L’enjeu : comprendre la richesse biologique de Lengguru
Les karsts d’Asie du sud-est sont considérés comme « des îles dans les îles », car ils abritent une part souvent importante de la biodiversité régionale. Ces hauts niveaux de diversité et d’endémisme qui caractérisent les systèmes karstiques s’expliquent par une extraordinaire palette d’écosystèmes, des terrains très fragmentés, des conditions climatiques locales contrastées, différents degrés d’isolement et une histoire géologique souvent ancienne et remontant à plusieurs millions d’années. Les karsts couvrent près de 10 % de la surface immergée du sud-est asiatique et ce sont pourtant les milieux les moins étudiés. Ils ne représentaient qu’1 % des publications scientifiques consacrées aux études des écosystèmes terrestres et aquatiques entre 1985 et 2004.
Il n’existe aucune donnée zoologique ou botanique disponible du sein de Lengguru, une région pourtant grande comme la Sardaigne. Seules quelques régions périphériques furent visitées, notamment par l’ichtyologiste Australien G. Allen, qui fut le premier à décrire quelques espèces de poissons.
L’histoire géologique du massif de Lengguru, aujourd’hui bien connue, constitue une importante base dans la compréhension des processus de diversification biologiques qui sont à l’origine de la faune et de la flore de Lengguru.
Objectif : retracer la généalogie des espèces de Lengguru
Le programme Lengguru s’attache à étudier les processus et les interactions entre géodynamique – biodiversité – sociétés humaines au sein des systèmes karstiques de Papouasie occidentale.
La méthodologie générale s’appuie sur des missions de terrain conduites sur un large éventail d’écosystèmes présentant des caractéristiques contrastées : aquatique versus terrestre ; surface versus souterrain ; profondeur versus altitude ; marin versus continental ; ouvert versus fragmenté.
Les écosystèmes étudiés ont été sélectionnés grâce aux données préliminaires obtenues durant l’expédition franco-indonésienne Lengguru-2010.

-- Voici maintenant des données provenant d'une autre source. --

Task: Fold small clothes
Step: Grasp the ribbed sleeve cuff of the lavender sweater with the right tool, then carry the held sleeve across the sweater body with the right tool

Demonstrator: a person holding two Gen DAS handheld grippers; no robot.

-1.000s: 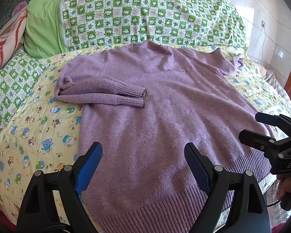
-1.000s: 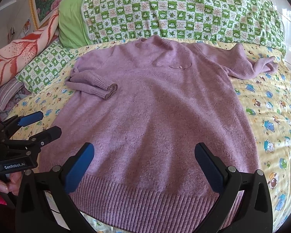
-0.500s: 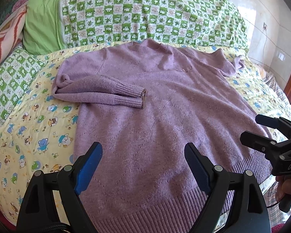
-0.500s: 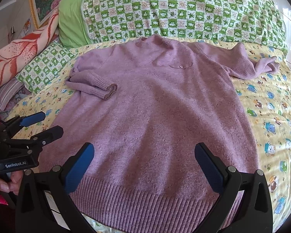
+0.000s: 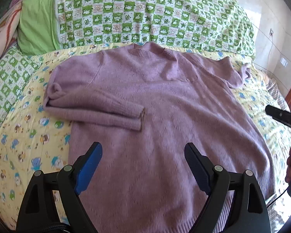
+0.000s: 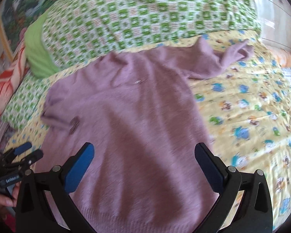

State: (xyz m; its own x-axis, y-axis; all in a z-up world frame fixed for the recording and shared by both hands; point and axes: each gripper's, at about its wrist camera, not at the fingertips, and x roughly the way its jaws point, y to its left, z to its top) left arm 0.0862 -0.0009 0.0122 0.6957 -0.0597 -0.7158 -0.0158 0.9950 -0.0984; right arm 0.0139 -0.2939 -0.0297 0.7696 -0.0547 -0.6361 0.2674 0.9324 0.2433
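Note:
A lilac knitted sweater (image 5: 155, 104) lies flat, front up, on a yellow cartoon-print bedsheet (image 5: 29, 136). Its left sleeve (image 5: 99, 108) is folded across the chest; the other sleeve (image 6: 219, 60) stretches out toward the far right. My left gripper (image 5: 143, 157) hovers open above the lower body of the sweater, nothing between its blue pads. My right gripper (image 6: 144, 159) also stands open over the lower part of the sweater (image 6: 130, 126), empty. Each gripper shows at the edge of the other's view: the right gripper (image 5: 283, 116), the left gripper (image 6: 23, 153).
A green-and-white checked quilt (image 5: 149, 13) is piled along the head of the bed, with a green pillow (image 5: 36, 23) and a checked pillow (image 5: 7, 81) at the left. A tiled wall (image 5: 269, 19) rises at the right. A hand (image 6: 2, 203) holds the left gripper's handle.
Both grippers moved forward over the sweater, so it looms larger and its hem has slid under them. The right wrist view rolled and swung rightward and is now blurred. Jaws stayed open.

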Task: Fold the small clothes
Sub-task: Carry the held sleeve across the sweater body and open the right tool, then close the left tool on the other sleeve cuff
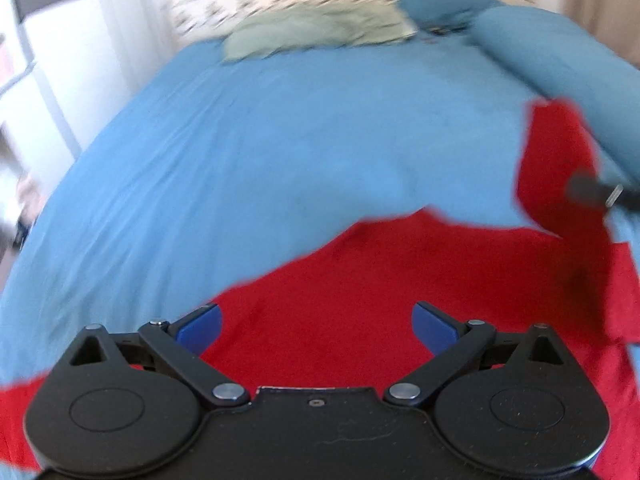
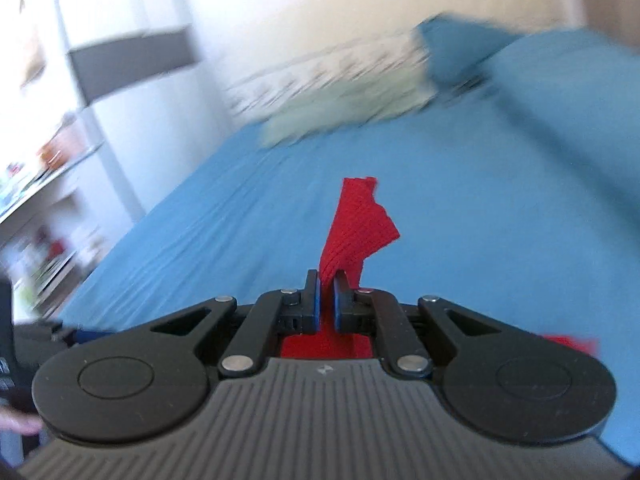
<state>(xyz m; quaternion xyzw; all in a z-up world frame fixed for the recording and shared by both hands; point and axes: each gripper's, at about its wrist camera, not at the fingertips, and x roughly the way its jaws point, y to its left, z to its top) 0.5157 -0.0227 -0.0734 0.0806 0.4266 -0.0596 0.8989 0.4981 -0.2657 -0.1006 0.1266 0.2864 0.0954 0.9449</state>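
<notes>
A red knitted garment (image 1: 400, 280) lies on the blue bedsheet (image 1: 280, 140), spread under and ahead of my left gripper (image 1: 316, 324). The left gripper is open, its blue pads wide apart just above the red cloth, holding nothing. My right gripper (image 2: 327, 296) is shut on a corner of the red garment (image 2: 356, 224), which sticks up between its fingers above the bed. In the left wrist view the right gripper's tip (image 1: 592, 190) shows at the right edge, lifting that part of the cloth.
A pale green pillow (image 1: 320, 32) and a patterned one lie at the head of the bed. A darker blue folded blanket (image 1: 540, 60) runs along the right side. White furniture and shelves (image 2: 60, 140) stand left of the bed.
</notes>
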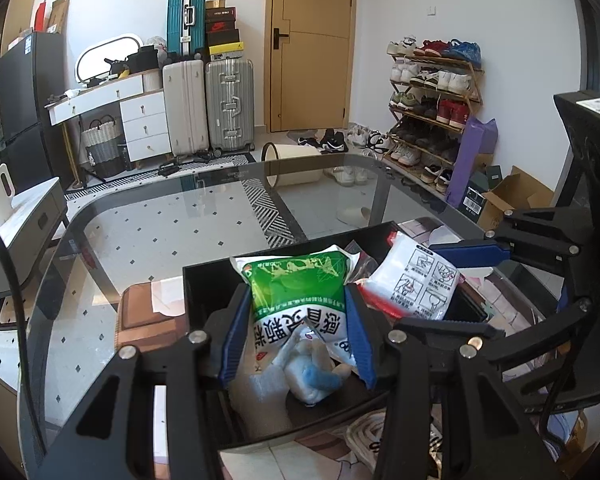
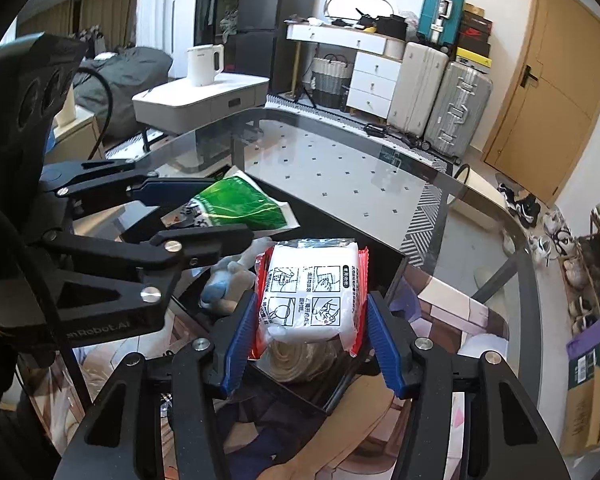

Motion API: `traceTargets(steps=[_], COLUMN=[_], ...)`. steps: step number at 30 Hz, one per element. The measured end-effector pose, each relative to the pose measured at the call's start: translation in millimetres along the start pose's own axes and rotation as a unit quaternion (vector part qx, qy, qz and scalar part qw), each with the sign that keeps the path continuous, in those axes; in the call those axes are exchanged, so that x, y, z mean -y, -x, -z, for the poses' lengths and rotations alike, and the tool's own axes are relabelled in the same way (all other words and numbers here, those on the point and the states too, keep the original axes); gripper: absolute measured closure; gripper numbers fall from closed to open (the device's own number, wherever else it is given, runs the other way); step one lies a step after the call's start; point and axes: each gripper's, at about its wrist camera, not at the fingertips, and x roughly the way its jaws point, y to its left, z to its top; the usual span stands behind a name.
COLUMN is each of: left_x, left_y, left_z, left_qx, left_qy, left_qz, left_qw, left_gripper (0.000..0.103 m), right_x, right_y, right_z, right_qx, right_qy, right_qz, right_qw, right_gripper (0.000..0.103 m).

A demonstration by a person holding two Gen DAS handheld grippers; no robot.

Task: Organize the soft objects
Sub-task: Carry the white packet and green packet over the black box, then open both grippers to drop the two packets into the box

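A black tray stands on the glass table. My left gripper is shut on a green and white soft packet and holds it over the tray. My right gripper is shut on a white and red soft packet, also over the tray. In the left wrist view the white packet sits to the right, with the right gripper's blue fingers at it. In the right wrist view the green packet is at left. A small blue and white plush lies in the tray.
The glass table extends far and left. A brown pad lies left of the tray. A printed mat lies under the tray's right side. Suitcases, a shoe rack and a door stand beyond the table.
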Motion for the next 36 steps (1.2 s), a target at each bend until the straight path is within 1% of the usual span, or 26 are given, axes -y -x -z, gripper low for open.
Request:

Au-delà d’un inventaire des communautés animales et végétales, basé notamment sur des techniques de barcode moléculaire ou de ]taxonomie traditionnelle, les biologistes pourront déduire les relations phylogénétiques des espèces collectées à Lengguru avec celles originaires des régions périphériques.
Une démarche fédérative
La confrontation des approches moléculaires, morphologiques, écologiques, géologiques et paléontologiques permettra de proposer des scénarios évolutifs pour tous les groupes étudiés. Cette approche intégrée permettra notamment de tester les capacités des réseaux karstiques de Papouasie occidentale comme « réservoir de lignées anciennes », « centres d’endémisme » ou « berceau de biodiversité ».
L’extension des recherches en archéologie et en anthropologie permettra de situer le rôle du massif de Lengguru lors des diverses migrations humaines entre l’Asie et l’Australie depuis la fin du Pléistocène (2,6 MA – 12 000 ans). Ces recherches permettront également de préciser les interactions entre ces sociétés et les communautés animales et végétales qui leur étaient contemporaines, pour mieux comprendre leurs évolutions respectives.
Un partenariat scientifique intégré
Le programme ambitionne de développer un partenariat durable et responsable entre les institutions fondatrices françaises et indonésiennes.
Ce partenariat s’articule en particulier sur la volonté forte de développer autant que possible l’analyse des échantillons biologiques dans les laboratoires de zoologie et de botanique du LIPI à Cibinong, près de Jakarta en Indonésie. Ainsi, le barcoding moléculaire sera réalisé au sein de la plateforme expérimentale commune à l’IRD et au LIPI, une structure dédiée à ce type d’analyses également implantée à Cibinong.
Seules des analyses ne pouvant être effectuées que dans des laboratoires à l’étranger justifieront la sortie du territoire de matériel génétique, sous forme d’extraction d’ADN.